Dataset section: Begin
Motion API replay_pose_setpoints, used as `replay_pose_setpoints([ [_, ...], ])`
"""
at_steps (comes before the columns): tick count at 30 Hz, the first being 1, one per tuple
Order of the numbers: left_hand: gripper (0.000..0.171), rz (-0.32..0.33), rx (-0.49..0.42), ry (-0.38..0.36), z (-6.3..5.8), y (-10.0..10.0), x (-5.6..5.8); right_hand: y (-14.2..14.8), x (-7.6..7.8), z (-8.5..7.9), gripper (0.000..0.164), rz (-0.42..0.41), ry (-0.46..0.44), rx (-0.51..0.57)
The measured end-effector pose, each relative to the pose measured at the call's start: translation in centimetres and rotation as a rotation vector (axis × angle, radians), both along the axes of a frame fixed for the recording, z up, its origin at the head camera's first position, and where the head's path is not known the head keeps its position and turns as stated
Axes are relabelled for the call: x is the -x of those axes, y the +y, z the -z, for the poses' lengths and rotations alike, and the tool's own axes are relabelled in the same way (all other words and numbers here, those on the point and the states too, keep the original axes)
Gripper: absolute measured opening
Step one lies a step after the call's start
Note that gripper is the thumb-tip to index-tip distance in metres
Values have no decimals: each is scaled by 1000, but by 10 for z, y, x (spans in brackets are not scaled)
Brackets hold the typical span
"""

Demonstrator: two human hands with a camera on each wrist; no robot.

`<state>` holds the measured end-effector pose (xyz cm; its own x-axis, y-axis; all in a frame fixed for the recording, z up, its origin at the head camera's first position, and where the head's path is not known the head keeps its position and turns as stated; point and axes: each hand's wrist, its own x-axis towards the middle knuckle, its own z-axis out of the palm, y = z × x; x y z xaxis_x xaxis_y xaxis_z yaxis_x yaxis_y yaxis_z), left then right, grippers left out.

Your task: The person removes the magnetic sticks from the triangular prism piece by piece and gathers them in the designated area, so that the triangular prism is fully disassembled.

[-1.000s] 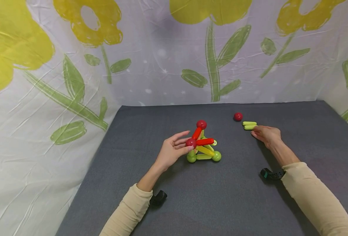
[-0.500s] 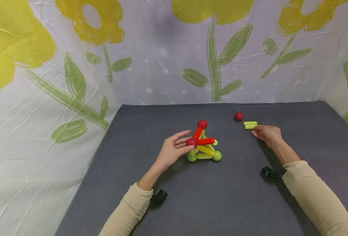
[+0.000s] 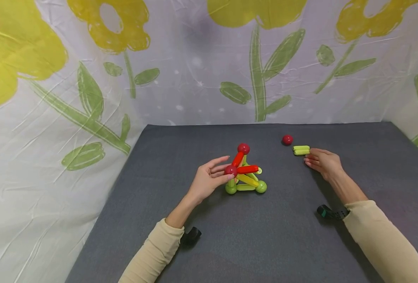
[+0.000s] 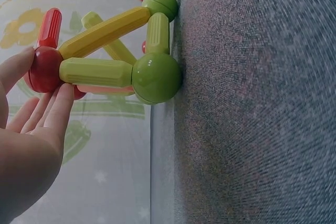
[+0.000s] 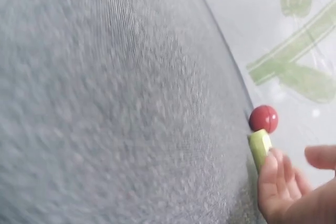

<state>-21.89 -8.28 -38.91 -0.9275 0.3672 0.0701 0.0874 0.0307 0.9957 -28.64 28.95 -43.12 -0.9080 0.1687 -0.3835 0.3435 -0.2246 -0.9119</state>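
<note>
My left hand [image 3: 212, 175] pinches a red ball [image 4: 44, 69] between thumb and fingers. That ball is a corner of a magnetic ball-and-rod structure standing on the dark cloth. From it run a yellow rod [image 4: 105, 32], a green rod [image 4: 97, 72] and red rods, one red rod [image 3: 247, 169] with its far end free. Another red ball [image 3: 243, 148] tops the structure's far side; green balls [image 4: 156, 77] form its base. To the right, my right hand [image 3: 323, 163] touches two loose green rods [image 5: 259, 149] with extended fingers, its thumb held apart.
A loose red ball [image 3: 287, 140] lies just behind and left of the loose green rods. Dark cloth [image 3: 258, 236] covers the table, and a flower-printed curtain [image 3: 194, 78] hangs behind its far edge. Black wrist devices [image 3: 191, 237] are worn on both wrists.
My right hand has shifted slightly right, its fingertips now at the right ends of the two rods. The left hand and the structure stay as they were.
</note>
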Motion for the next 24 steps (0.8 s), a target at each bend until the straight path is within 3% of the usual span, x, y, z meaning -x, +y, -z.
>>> replay_pose_setpoints([
  [8,57,0,6,-1,0,0,0,-7,-10,-4,28,-211,131,237],
  [12,57,-5,16,5,0,0,-1,-16,-12,-2,23,-322,166,334],
  [21,58,8,-6,6,0,-1,-1,-47,-13,6,48,-488,192,117],
  [24,58,13,-11,16,0,-1,-1,-55,-14,8,52,-532,208,92],
])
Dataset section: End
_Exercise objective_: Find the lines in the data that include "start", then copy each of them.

_Result of this task_:
The measured end-effector pose, each relative to the pose measured at the call's start: translation in centimetres and rotation as a rotation vector (axis × angle, radians), both along the axes of a frame fixed for the recording, z up, its origin at the head camera's first position, and where the head's path is not known the head keeps its position and turns as stated
Step one lies a step after the call's start

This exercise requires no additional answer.